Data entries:

Segment Open

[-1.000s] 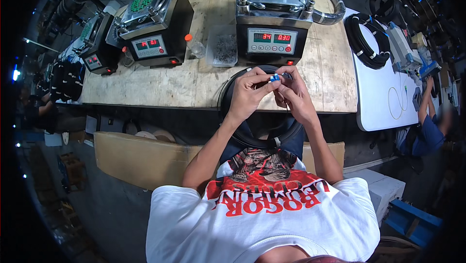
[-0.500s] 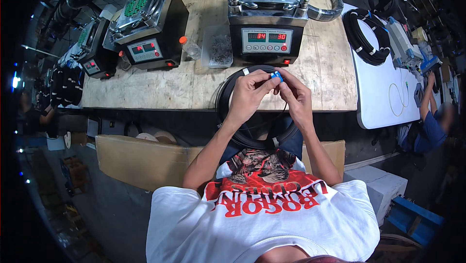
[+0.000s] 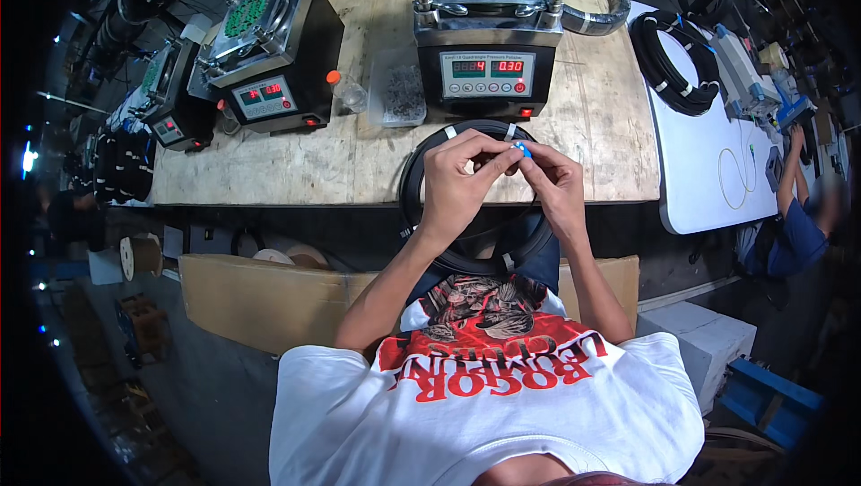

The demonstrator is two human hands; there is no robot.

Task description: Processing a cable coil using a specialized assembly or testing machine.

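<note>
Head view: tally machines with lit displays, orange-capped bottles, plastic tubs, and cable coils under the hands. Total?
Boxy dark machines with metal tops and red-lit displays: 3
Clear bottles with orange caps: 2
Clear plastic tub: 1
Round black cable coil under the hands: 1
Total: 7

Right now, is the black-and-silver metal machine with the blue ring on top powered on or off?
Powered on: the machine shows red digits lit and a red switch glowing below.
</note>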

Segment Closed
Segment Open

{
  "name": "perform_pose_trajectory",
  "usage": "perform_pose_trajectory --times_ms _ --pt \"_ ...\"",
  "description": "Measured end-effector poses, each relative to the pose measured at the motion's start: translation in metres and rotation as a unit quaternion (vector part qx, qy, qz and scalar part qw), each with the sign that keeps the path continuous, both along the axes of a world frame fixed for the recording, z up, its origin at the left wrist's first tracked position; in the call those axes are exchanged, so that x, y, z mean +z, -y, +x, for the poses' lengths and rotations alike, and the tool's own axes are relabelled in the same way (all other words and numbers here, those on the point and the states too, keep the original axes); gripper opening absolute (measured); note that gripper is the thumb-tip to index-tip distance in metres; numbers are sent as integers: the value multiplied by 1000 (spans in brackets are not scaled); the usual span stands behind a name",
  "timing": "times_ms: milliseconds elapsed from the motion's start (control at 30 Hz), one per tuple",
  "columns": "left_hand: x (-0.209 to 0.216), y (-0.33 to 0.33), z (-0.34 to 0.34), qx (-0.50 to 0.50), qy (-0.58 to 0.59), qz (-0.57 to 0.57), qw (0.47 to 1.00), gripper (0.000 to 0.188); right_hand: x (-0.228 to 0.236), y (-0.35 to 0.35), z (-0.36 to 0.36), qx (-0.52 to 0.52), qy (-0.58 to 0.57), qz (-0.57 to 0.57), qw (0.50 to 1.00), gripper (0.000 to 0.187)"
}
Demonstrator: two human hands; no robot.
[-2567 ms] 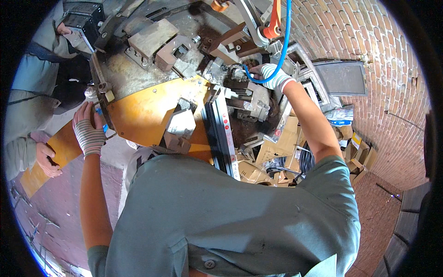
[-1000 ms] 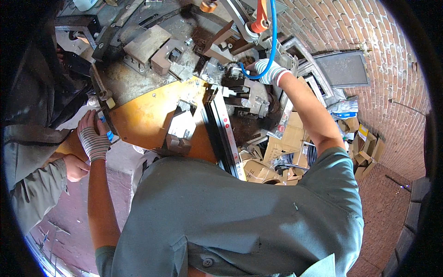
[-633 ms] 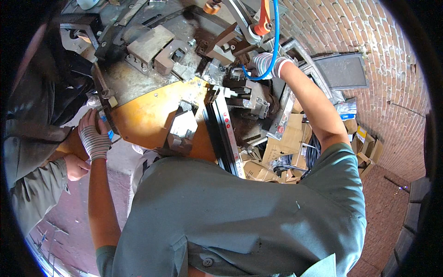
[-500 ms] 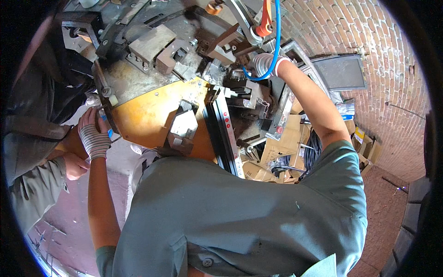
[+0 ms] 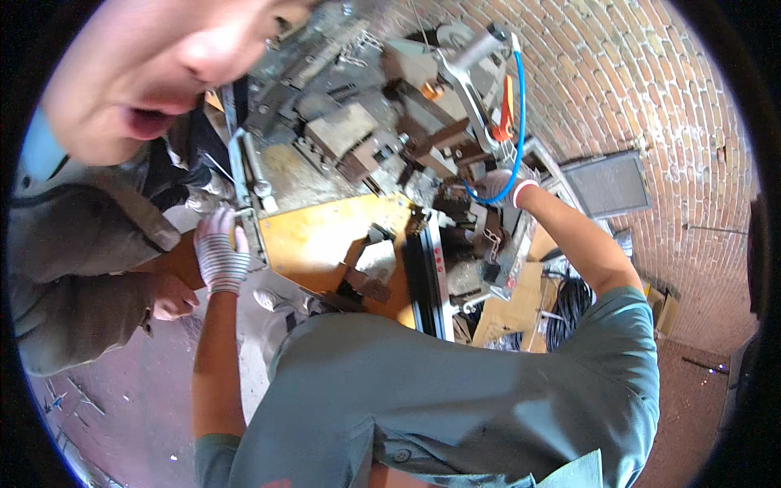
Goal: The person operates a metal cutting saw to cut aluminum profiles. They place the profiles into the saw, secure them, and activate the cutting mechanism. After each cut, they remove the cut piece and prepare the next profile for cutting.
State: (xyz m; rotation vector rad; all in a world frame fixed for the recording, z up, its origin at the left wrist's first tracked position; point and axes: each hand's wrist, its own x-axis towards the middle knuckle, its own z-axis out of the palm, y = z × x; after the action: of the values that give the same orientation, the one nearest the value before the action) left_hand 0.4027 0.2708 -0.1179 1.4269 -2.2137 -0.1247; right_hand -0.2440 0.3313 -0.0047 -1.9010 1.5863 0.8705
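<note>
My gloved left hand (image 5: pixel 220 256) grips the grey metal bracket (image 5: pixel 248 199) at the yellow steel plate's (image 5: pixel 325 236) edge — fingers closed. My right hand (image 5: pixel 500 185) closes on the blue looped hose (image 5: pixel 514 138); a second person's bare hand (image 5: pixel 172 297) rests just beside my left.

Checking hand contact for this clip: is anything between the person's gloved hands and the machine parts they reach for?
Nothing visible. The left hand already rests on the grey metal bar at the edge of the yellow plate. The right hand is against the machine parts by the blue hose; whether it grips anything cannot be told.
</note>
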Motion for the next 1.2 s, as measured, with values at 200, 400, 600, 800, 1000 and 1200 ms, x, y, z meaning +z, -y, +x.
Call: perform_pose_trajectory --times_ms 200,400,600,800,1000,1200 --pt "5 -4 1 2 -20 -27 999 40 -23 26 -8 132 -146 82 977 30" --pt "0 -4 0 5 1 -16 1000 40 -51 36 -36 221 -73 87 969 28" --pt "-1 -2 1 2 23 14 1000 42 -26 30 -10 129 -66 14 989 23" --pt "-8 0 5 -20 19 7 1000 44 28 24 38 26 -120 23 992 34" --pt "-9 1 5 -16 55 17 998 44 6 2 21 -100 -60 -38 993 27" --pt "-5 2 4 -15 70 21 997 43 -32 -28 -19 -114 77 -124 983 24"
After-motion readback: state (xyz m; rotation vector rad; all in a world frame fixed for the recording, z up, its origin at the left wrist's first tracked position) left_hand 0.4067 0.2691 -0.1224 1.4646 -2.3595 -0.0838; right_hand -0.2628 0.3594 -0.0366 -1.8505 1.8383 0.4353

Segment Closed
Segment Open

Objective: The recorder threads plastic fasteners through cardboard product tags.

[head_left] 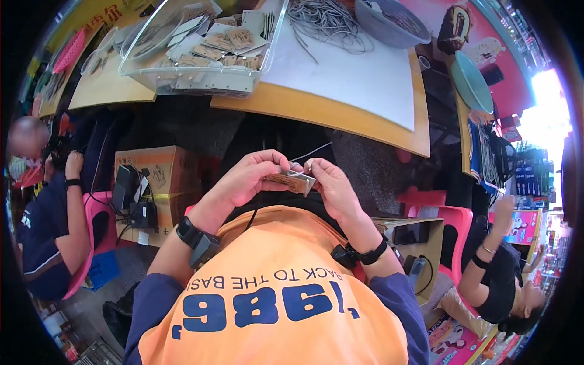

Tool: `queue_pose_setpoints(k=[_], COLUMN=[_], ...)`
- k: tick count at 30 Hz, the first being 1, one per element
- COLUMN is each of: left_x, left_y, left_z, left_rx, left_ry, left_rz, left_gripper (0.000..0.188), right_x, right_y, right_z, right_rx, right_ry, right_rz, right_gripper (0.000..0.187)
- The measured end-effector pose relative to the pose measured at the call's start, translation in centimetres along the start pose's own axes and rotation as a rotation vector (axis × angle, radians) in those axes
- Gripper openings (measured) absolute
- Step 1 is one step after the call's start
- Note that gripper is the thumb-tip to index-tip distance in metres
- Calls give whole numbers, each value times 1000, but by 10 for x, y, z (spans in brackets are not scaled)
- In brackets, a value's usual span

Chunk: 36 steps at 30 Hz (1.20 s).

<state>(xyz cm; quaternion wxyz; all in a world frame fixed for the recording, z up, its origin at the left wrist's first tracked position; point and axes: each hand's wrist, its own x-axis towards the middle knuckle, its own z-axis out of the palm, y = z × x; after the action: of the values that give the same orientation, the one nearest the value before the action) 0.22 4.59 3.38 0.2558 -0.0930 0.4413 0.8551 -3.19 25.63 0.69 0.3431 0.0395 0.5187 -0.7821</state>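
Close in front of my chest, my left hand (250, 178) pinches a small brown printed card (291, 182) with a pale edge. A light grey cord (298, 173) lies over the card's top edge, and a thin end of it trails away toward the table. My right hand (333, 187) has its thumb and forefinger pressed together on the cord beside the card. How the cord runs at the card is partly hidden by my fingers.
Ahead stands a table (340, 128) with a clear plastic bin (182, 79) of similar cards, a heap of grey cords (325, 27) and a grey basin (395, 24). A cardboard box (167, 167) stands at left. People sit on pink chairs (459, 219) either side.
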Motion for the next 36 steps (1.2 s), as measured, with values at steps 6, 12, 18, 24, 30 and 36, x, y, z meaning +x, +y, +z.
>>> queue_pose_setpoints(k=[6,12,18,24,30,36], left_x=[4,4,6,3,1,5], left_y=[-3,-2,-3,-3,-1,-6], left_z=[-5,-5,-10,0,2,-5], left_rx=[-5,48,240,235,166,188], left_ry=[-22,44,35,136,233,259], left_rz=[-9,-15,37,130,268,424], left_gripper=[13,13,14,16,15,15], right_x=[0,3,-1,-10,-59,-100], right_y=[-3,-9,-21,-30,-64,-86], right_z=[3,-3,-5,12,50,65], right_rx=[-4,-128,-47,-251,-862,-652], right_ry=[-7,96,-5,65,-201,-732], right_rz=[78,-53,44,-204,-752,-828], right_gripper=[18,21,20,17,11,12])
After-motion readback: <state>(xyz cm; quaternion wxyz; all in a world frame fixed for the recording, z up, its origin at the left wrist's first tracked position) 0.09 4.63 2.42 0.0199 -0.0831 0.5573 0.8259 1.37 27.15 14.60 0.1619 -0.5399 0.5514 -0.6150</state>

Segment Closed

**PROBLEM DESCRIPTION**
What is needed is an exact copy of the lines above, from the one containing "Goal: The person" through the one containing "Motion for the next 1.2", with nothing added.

**RESPONSE BELOW**
Goal: The person operates a metal cutting saw to cut aluminum profiles. They place the profiles into the saw, secure them, and activate the cutting mechanism. After each cut, they remove the cut piece and prepare the next profile for cutting.
State: (xyz m; rotation vector rad; all in a world frame fixed for the recording, z up, its origin at the left wrist's first tracked position; point and axes: each hand's wrist, its own x-axis towards the middle knuckle, its own z-axis out of the palm, y = z × x; after the action: of the values that give the same orientation, the one nearest the value before the action) left_hand 0.4027 0.2708 -0.1179 1.4269 -2.2137 -0.1247; right_hand -0.2440 0.3313 -0.0047 -1.9010 1.5863 0.8705
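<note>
My gloved left hand (image 5: pixel 220 256) grips the grey metal bracket (image 5: pixel 248 199) at the yellow steel plate's (image 5: pixel 325 236) edge — fingers closed. My right hand (image 5: pixel 500 185) closes on the blue looped hose (image 5: pixel 514 138); a second person's bare hand (image 5: pixel 172 297) rests just beside my left.

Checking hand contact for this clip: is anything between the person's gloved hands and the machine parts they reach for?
Nothing visible. The left hand already rests on the grey metal bar at the edge of the yellow plate. The right hand is against the machine parts by the blue hose; whether it grips anything cannot be told.
</note>
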Motion for the next 1.2 s, as measured, with values at 200, 400, 600, 800, 1000 and 1200 ms, x, y, z meaning +z, -y, +x.

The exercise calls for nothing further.